Publisher : International Journal of Applied Engineering Research
Campus : Coimbatore
School : School of Engineering
Department : Computer Science
Verified : Yes
Year : 2014
Abstract : Scalability, ease of access and recovery from data loss (as a result of replication) makes Hadoop an inevitable framework for Big Data Synthesis. Map reduce paradigm, a parallel data processing method has proven to be one of the best strategies to be made use of in data intensive processes. Based on the type of tasks carried over big data, whether the tasks should be carried out in a physical or virtual environment has to be decided. For performance intensive and real time operations, physical cluster seems much more reliable. When data nearness or cloning the characteristics of name node, lesser communication latency become a factor, virtual node can be made use of. According to the analysis, for search operation over enormous text content, the problem is, it should be both performance intensive and there should be lesser communication latency. Following the already existing features for efficient search and retrieval of text based data; we propose mechanism to further enhance it by making use of suitable environment for conducting search along with an efficient algorithm to process it.
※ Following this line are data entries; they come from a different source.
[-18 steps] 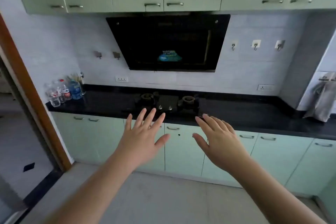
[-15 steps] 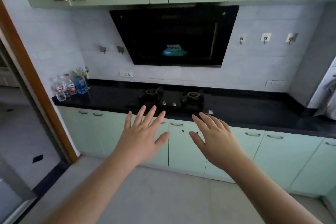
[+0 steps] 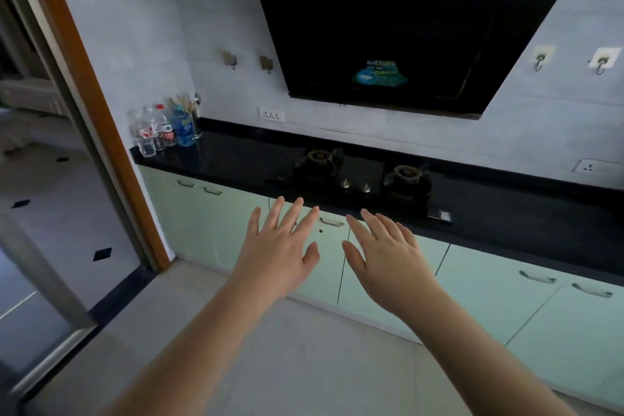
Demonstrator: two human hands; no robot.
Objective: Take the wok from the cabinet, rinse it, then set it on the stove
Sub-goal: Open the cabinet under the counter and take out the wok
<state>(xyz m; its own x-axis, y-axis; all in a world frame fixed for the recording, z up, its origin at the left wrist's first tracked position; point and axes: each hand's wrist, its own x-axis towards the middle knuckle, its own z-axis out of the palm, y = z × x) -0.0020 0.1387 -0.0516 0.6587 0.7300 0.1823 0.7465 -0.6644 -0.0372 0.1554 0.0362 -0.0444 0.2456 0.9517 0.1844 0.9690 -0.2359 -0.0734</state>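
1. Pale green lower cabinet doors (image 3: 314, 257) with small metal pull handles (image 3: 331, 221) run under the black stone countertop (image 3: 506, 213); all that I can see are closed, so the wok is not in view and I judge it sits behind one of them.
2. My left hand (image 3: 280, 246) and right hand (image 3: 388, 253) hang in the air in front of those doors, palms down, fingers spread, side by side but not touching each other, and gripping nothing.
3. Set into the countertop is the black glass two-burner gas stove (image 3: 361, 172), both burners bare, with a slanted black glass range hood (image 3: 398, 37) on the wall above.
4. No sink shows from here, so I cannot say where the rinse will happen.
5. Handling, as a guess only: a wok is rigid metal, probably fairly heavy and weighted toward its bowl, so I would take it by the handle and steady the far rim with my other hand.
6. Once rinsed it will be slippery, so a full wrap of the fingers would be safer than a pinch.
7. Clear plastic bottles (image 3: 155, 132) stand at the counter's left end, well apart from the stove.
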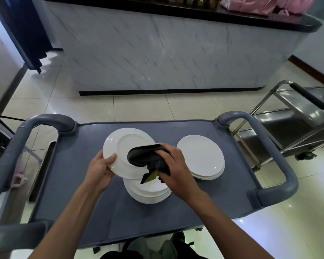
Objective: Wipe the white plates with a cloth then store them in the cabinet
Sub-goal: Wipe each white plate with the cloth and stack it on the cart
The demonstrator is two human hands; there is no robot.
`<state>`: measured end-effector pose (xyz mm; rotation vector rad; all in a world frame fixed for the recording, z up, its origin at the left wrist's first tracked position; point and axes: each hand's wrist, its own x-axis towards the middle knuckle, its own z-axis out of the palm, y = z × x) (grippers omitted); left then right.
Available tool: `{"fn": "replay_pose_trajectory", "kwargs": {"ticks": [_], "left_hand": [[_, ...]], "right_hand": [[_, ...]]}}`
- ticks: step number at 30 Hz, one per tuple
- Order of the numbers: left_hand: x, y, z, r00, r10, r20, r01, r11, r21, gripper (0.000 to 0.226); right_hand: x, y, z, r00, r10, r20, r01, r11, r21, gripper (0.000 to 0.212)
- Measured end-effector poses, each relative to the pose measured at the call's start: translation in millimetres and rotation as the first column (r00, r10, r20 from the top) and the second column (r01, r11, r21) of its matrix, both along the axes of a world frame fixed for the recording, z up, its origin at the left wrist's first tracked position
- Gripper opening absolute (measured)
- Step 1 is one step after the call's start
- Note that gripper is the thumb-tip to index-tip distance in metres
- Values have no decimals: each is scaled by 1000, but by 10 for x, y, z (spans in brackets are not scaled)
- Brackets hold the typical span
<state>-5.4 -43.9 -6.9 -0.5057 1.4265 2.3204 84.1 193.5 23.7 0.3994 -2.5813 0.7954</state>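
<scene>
My left hand (101, 168) grips the near-left rim of a white plate (118, 146), held tilted above the grey cart top (101, 212). My right hand (173, 165) presses a dark grey cloth (146, 156) with a yellow-green corner onto the plate's right side. Directly below, a stack of several white plates (148, 192) rests on the cart, partly hidden by the held plate and cloth. A second, shorter stack of white plates (201, 156) lies to the right on the cart.
The cart has grey looped handles at left (45, 120) and right (281, 165). A steel trolley (292, 124) stands close on the right. A marble-fronted counter (157, 53) with a black top faces me across the tiled floor.
</scene>
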Motion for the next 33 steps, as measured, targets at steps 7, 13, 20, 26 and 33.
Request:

By building an inverted index over the big data and running data retrieval tasks using Hadoop map reduce paradigm in both physical and virtual multi node cluster environment, a detailed performance analysis has been made. Performance measurements of our experimental file system demonstrate that physical cluster yields faster search results. Hardware constraints have also been taken into account for the process as the data at hand is large and more RAM performance would be necessary to process such large data. In addition an algorithm that makes use of two hash maps to maintain count and position of words and a global has map that keeps the number of occurrences in the relevant document for processing. This, in turn would advocate efficient retrieval of data from the Wikipedia documents.